◆ **Problem to work on**
Whenever a line in the data below includes the string "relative", copy it out.

◆ **Input data**
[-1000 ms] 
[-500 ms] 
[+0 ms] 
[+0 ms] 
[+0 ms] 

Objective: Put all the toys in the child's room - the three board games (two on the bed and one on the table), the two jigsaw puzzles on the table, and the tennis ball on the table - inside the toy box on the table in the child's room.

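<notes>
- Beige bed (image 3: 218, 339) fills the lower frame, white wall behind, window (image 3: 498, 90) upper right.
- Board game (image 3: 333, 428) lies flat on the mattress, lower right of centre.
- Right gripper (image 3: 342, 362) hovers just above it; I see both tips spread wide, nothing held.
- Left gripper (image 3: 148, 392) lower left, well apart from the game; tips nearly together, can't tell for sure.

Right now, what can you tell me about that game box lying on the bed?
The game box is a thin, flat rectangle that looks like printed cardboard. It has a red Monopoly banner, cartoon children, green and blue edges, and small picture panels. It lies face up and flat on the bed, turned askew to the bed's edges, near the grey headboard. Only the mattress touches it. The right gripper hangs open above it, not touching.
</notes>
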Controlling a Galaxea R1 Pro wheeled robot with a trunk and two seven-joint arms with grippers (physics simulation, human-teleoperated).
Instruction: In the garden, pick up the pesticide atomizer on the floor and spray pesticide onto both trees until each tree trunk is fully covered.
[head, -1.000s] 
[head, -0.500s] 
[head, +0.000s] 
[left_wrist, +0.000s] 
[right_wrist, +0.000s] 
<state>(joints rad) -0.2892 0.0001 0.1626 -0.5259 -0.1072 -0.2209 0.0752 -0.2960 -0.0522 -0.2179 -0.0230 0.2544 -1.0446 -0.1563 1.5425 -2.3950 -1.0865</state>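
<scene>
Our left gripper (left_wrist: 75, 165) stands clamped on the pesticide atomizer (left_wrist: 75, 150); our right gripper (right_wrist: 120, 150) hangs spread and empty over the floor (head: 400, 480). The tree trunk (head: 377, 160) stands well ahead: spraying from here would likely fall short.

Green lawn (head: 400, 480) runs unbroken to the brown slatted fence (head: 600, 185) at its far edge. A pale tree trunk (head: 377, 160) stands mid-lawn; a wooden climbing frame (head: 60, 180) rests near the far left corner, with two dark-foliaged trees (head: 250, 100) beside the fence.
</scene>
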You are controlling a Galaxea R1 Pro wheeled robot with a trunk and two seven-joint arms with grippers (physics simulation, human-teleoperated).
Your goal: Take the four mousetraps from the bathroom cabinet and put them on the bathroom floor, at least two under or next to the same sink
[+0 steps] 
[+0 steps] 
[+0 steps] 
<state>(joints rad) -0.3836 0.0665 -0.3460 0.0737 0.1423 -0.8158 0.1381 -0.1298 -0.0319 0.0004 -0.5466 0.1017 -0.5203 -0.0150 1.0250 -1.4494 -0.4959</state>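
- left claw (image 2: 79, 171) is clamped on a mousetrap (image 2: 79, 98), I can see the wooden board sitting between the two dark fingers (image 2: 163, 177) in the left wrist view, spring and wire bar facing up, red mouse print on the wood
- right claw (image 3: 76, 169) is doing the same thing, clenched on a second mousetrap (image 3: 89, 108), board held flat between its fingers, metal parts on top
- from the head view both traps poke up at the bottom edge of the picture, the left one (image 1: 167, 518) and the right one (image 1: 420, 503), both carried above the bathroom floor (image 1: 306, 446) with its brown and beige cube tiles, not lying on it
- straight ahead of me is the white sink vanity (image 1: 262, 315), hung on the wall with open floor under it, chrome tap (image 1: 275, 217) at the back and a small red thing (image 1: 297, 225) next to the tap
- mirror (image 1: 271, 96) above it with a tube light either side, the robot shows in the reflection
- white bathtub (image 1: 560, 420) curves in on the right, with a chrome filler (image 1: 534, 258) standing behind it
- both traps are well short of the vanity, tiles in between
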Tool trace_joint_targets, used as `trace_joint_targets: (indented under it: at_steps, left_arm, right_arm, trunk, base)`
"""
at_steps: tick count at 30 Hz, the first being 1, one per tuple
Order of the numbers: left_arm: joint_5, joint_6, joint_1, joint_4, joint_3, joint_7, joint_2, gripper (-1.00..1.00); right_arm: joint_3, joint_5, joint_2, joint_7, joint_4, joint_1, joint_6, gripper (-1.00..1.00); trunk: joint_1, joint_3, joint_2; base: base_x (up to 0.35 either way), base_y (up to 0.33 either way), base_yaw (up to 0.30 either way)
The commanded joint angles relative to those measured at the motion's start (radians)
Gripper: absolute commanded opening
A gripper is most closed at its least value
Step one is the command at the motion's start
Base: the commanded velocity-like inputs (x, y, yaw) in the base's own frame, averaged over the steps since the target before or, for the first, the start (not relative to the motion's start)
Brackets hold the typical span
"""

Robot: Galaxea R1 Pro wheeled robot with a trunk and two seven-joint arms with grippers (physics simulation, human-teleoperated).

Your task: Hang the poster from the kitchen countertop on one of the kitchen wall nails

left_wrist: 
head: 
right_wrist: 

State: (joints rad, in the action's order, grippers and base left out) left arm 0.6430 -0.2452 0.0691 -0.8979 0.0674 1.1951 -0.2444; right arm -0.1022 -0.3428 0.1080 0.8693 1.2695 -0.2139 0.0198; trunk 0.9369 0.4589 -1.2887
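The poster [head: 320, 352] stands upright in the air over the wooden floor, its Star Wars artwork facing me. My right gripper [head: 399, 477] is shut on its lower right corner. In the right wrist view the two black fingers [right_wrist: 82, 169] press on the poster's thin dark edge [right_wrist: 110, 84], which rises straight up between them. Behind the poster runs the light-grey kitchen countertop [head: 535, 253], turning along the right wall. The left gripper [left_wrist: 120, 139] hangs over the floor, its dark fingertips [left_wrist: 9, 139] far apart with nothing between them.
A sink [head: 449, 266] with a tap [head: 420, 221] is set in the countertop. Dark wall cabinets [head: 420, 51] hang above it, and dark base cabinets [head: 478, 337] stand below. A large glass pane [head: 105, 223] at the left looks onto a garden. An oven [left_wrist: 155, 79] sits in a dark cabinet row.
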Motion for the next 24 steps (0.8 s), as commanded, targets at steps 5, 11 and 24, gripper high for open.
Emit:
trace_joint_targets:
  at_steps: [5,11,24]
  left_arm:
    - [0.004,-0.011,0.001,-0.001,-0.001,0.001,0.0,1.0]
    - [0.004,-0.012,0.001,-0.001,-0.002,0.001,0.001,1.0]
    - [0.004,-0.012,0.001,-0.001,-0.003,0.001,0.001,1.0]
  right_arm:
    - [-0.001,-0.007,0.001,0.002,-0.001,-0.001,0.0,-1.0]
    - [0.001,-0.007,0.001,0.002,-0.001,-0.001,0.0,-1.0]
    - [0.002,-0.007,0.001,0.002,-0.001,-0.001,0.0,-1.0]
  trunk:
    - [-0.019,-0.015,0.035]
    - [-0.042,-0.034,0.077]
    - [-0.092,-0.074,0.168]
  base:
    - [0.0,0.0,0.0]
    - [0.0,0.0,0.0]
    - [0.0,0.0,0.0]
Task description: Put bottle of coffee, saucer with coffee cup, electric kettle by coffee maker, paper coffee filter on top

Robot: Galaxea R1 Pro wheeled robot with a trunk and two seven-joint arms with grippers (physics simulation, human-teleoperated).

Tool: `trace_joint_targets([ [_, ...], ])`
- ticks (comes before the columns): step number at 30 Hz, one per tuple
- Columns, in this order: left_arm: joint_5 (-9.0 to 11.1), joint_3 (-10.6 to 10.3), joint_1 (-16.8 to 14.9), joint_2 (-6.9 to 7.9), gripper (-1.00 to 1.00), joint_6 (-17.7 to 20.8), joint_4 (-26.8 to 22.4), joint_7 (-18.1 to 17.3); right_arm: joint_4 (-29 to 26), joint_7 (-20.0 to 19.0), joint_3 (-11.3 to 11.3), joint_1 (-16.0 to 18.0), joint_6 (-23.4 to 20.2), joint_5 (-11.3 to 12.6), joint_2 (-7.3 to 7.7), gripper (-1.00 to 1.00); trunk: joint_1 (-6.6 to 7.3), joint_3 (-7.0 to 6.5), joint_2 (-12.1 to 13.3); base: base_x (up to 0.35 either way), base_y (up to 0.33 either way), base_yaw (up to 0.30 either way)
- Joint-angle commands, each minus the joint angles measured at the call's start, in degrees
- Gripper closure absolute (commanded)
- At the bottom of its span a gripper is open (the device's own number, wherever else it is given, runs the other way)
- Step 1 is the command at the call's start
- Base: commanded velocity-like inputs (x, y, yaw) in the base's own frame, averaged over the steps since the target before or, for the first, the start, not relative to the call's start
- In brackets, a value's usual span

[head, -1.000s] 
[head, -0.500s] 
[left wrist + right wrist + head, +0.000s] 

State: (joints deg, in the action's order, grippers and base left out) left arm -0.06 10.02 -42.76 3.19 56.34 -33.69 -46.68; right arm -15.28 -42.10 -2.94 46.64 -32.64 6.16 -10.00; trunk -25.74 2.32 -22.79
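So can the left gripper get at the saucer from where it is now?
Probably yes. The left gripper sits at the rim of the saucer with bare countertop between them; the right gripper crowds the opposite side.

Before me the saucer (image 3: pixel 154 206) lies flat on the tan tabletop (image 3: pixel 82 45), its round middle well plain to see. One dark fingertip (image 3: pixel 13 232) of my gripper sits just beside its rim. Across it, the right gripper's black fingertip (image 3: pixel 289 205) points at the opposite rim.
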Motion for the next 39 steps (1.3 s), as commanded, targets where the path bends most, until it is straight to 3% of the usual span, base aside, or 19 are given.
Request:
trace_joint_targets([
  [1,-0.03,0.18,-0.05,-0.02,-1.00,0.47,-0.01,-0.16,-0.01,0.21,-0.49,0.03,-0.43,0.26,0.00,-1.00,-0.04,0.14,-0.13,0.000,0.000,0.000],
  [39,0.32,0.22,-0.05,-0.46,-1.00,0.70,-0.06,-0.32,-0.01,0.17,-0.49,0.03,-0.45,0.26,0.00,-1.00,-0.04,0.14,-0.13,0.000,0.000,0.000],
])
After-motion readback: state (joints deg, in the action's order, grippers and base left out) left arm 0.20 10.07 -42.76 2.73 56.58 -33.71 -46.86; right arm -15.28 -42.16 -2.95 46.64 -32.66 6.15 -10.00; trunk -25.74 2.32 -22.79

◆ **Completed exercise**
The commanded joint angles relative to those measured at the motion's start (radians)
Base: the commanded velocity-like inputs (x, y, yaw) in the base's own frame, averaged over the steps since the target before or, for the first, the start (not relative to the motion's start)
- Base: commanded velocity-like inputs (x, y, yaw) in the base's own frame, averaged over the steps since the target before or, for the first, the start, not relative to the call's start

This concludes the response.